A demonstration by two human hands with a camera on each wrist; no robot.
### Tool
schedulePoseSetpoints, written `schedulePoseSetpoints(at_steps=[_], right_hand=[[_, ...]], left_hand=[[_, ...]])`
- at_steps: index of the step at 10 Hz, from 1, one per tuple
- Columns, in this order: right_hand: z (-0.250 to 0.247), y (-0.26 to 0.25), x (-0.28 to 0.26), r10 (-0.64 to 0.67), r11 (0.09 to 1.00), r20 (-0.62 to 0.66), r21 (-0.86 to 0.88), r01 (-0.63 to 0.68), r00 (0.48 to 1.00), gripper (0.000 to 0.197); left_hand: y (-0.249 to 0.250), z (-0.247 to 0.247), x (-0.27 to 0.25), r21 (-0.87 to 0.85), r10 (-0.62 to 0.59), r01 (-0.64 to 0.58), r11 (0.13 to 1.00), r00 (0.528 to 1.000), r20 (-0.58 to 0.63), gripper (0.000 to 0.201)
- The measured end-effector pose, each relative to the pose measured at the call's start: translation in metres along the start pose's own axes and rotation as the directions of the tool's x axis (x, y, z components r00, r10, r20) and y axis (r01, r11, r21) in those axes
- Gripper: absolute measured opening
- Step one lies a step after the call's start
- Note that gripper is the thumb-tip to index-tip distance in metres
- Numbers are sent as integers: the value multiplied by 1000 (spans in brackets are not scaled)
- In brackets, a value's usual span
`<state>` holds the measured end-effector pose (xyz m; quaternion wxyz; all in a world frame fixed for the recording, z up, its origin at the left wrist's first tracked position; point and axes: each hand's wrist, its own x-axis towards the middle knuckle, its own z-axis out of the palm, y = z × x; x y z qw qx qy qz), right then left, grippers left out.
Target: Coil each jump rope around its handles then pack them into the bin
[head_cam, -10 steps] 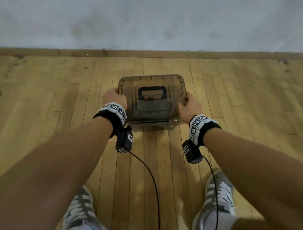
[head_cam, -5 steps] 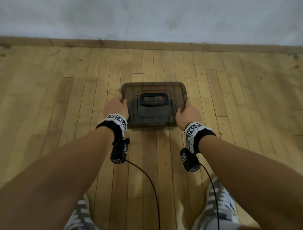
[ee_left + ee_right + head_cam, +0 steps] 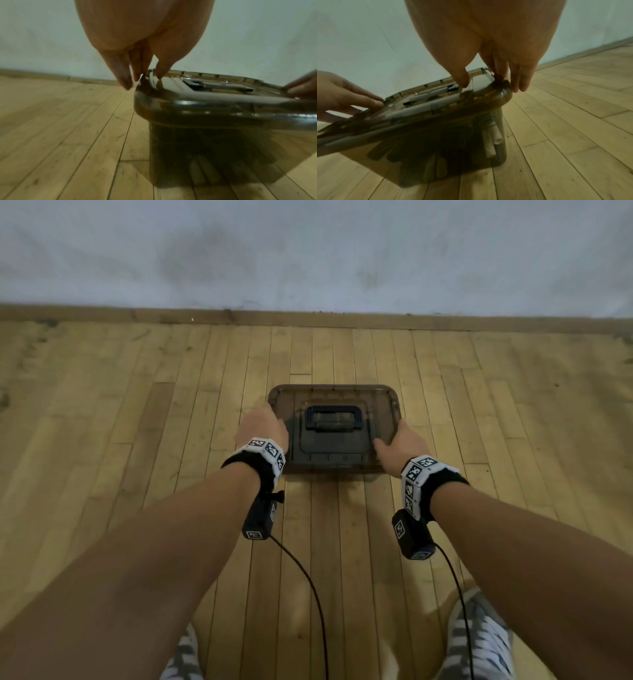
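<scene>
Holding lidded bin [image 3: 334, 470] of rope handles [image 3: 491, 143]

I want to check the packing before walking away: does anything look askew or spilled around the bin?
Nothing stands out. The lid sits on the bin, both hands at its edges; rope handles show inside, none on the floor.

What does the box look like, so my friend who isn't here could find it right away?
Look at the wooden floor in front of the pale wall. There stands a smoky brown see-through bin, with the left hand and right hand on its lid's edges. It's the only box there, with a black handle on top.
</scene>
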<state>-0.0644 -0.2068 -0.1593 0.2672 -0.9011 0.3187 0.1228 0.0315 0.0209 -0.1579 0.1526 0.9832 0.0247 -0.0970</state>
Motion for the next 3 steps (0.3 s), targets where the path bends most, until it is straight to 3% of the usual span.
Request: schedulePoseSetpoints(at_steps=[1, 2, 3], right_hand=[[-21, -12, -11, -6, 999, 30, -39, 8, 1000, 69], [-53, -34, -29, -120, 993, 51, 4, 120, 991, 57], [-87, -57, -60, -222, 973, 52, 70, 218, 974, 63]], left_hand=[[7, -29, -10, 4, 74, -75, 997, 994, 85, 36], [19, -72, -22, -41, 160, -155, 987, 975, 154, 42], [36, -118, -52, -97, 210, -197, 976, 967, 145, 33]])
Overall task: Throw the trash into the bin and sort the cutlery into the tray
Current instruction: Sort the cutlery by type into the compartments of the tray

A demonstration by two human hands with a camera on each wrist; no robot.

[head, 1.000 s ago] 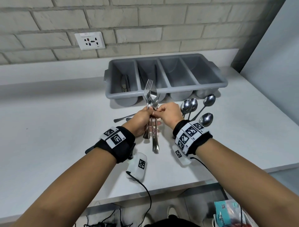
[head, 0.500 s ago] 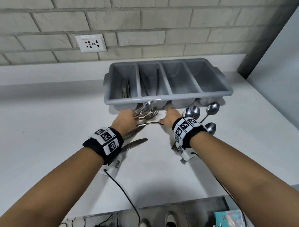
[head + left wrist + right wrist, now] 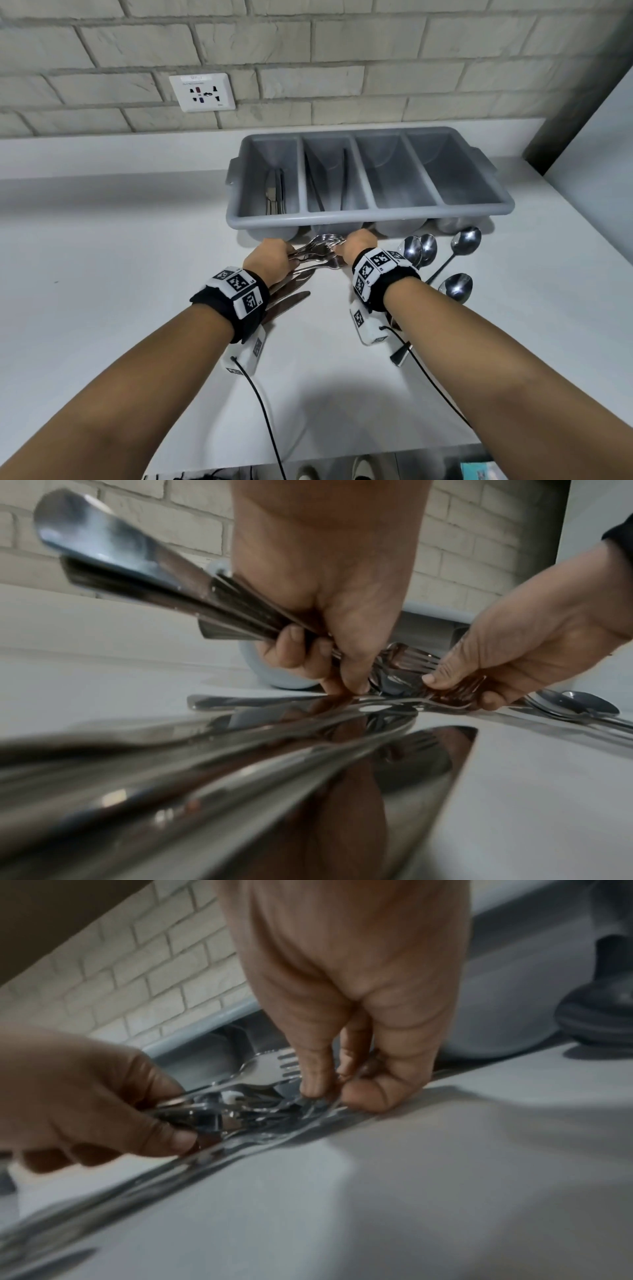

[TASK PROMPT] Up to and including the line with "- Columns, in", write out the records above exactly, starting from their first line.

[EXERCISE RESULT]
A demonstration by two human hands with a camera on each wrist; no robot.
### Tool
schedulePoseSetpoints, written `schedulePoseSetpoints(at_steps=[_], right_hand=[[_, ...]], left_hand=[[_, ...]])`
- at_steps: index of the step at 10 Hz, from 1, one per tuple
- Columns, in this order: right_hand: z (-0.250 to 0.247), y (-0.26 to 0.25), x (-0.28 to 0.26), r10 (-0.64 to 0.67), r11 (0.09 to 1.00), r20 (-0.62 to 0.66), r21 (-0.86 to 0.88), r01 (-0.63 to 0.68), r00 (0.48 to 1.00), gripper (0.000 to 0.197); left_hand: y (-0.249 to 0.250), z (-0.247 to 0.247), x (-0.27 to 0.25), r21 (-0.87 to 0.85), r10 (-0.62 to 0.59), r01 (-0.64 to 0.58), r11 (0.13 to 1.00), r00 (0.528 to 1.000), r20 (-0.58 to 0.63), gripper (0.000 to 0.201)

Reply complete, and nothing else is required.